I do hope, Bert, that you have a safe hiding place, for when Sixsixeight reads this and the description of Mark Davies as a “blonde haired grinning fool” she will hunt you down and kill you (unless I get to you first). Your son is, however, a lad of rare good sense.
For my 11th birthday my Dad took me and a friend to watch Somerset v Worcestershire. I only really wanted to go so I could get Graeme Hick’s autograph.
I didn’t.
too much cricket talk for my liking.
You seem to be doing a good job Bert. Bert jr needs to learn first up that his local county cricket club hates him and wants him to go away. That’s what our county wanted us to do when I went with young alex.
A lot of counties have employed the same consultant in order to make going to a day’s cricket as unpleasant as possible. In fact, you’re lucky there was any play at all during the holidays. Preposterous fixture lists are one of their chief weapons.

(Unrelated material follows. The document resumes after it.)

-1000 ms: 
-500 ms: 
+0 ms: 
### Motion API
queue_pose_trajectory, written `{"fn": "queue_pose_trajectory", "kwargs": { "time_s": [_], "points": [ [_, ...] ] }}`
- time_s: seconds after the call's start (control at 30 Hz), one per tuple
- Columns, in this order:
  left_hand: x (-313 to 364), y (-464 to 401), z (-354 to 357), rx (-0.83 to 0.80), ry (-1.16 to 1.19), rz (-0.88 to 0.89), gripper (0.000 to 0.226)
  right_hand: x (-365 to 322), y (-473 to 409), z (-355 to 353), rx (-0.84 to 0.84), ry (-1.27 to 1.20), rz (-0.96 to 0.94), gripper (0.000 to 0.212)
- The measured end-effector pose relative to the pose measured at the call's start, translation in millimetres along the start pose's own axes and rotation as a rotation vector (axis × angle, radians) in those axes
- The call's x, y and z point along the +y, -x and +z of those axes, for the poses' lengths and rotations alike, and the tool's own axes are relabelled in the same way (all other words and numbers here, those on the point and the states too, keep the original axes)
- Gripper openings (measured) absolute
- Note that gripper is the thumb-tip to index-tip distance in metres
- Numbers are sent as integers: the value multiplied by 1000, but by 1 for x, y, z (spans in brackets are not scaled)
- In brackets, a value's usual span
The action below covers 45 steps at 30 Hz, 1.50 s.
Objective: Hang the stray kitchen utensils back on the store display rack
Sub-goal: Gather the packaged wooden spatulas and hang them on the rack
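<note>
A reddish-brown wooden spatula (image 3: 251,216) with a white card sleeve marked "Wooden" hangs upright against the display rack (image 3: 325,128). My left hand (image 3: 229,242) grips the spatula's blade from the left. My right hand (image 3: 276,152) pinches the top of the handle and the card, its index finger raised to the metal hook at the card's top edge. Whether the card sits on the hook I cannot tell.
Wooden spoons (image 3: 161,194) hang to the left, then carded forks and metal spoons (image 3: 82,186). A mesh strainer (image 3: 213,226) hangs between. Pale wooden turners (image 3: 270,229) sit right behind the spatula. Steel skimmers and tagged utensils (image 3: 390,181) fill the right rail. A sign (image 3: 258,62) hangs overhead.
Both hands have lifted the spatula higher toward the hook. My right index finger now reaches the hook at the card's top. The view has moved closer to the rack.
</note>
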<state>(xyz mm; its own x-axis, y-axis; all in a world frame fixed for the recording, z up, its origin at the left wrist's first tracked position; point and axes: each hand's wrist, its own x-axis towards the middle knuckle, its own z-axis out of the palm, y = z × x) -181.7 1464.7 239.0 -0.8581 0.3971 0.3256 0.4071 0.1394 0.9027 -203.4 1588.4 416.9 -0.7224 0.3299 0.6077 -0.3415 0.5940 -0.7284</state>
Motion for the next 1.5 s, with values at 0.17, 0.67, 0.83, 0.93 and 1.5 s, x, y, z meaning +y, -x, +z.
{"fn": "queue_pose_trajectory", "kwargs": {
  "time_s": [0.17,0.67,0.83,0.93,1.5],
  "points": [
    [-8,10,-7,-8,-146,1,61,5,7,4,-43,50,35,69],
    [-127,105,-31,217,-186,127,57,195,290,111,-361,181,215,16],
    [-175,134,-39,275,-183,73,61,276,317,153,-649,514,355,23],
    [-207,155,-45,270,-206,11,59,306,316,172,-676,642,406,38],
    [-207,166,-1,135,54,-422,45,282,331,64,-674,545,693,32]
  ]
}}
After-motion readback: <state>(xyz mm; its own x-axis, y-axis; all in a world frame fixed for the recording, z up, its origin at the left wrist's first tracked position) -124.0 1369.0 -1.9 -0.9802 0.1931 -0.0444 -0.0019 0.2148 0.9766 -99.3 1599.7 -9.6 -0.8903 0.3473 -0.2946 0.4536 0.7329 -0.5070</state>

I am most terribly sorry, Ceci. I really didn’t want to offend anyone, and if I have upset you and SixSixEight, please accept my apologies. In certain lights his hair does look more “mousy” than “blond”.
Don’t worry Bert – I’m not hunting down anyone who has the good sense to see Durham play! And I like the lads style – excellent player choice. I would suggest a late season match for the full ‘sun enhanced’ blond effect.

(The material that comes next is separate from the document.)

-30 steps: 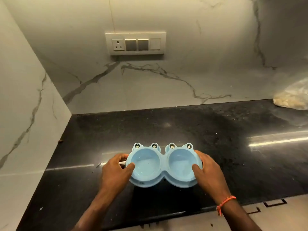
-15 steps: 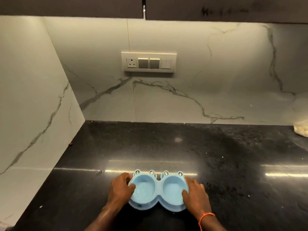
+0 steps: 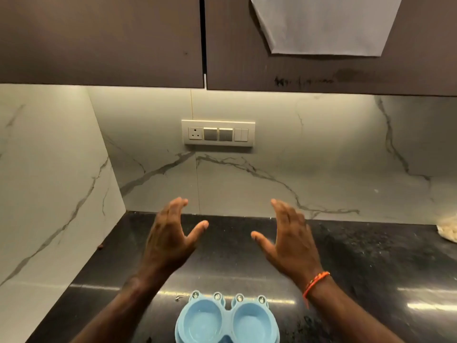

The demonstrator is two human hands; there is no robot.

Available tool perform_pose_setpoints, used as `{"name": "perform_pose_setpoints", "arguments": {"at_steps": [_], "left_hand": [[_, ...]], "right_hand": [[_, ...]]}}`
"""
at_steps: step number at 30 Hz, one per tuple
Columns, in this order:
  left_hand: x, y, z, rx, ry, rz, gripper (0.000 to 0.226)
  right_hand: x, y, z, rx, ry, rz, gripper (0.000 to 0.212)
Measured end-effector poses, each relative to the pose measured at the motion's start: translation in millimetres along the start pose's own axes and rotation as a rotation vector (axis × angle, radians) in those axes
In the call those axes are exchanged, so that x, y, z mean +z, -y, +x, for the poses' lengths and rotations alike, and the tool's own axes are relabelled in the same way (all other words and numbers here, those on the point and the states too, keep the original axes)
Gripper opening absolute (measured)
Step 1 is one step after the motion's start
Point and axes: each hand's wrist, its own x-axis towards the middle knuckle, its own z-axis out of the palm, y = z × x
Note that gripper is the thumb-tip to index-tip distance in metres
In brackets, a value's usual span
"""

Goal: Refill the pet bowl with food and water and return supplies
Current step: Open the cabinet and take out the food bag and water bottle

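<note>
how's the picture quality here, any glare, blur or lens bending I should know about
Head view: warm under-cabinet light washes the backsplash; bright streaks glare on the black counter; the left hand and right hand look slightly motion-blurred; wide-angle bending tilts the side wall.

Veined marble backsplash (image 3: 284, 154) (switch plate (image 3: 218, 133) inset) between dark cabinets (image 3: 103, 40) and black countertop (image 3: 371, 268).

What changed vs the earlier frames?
Both hands let go of the blue pet bowl and rose: left hand and right hand are now open in the air toward the upper cabinets. The bowl stays on the black counter, both cups without food.
</note>
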Motion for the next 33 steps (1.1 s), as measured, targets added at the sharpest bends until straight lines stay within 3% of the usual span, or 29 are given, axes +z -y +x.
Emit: {"name": "perform_pose_setpoints", "arguments": {"at_steps": [5,13,19,21,25,29,33], "left_hand": [[-55.5,-59.7,49.9,0.278,-0.214,0.103,0.097],[-115.2,-132.0,99.7,0.484,-0.422,0.206,0.12],[-140.1,-163.5,152.6,0.646,-0.461,0.505,0.136],[-139.7,-162.6,174.0,0.66,-0.448,0.604,0.14],[-129.0,-154.8,199.4,0.662,-0.506,0.738,0.123],[-120.9,-154.9,199.8,0.688,-0.587,0.691,0.096],[-125.4,-153.0,196.2,0.733,-0.53,0.627,0.098]], "right_hand": [[-73.0,29.5,72.6,-0.157,-0.236,-0.055,0.095],[-143.4,55.3,148.8,-0.286,-0.452,-0.243,0.109],[-163.6,61.7,201.4,-0.343,-0.471,-0.466,0.127],[-161.3,60.3,216.7,-0.346,-0.476,-0.543,0.124],[-153.6,62.1,233.1,-0.361,-0.63,-0.549,0.083],[-148.4,63.3,231.4,-0.354,-0.655,-0.566,0.083],[-148.1,64.3,224.1,-0.373,-0.628,-0.549,0.081]]}}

Ah, memories. My old man took me to watch Gloucestershire play the West Indies at Bristol in 1995, ostensibly with the goal of teaching me how to score so I could do it for his Saturday side, I think. I got very good at writing little 4s next to Andrew Symond’s name, and “b Sheeraz” next to the West Indian batsmen (a career best 6-67 in the first innings).
Lowlights of the day were also curiously autograph related. I distinctly remember running across the pitch at the end of the game, only to be told to “Leave me alone man” by Curtley Ambrose, and writing “Sol Campbell” next to Sherwin Campbell’s signature. Actually, Sol probably would have been more useful with the bat in that match.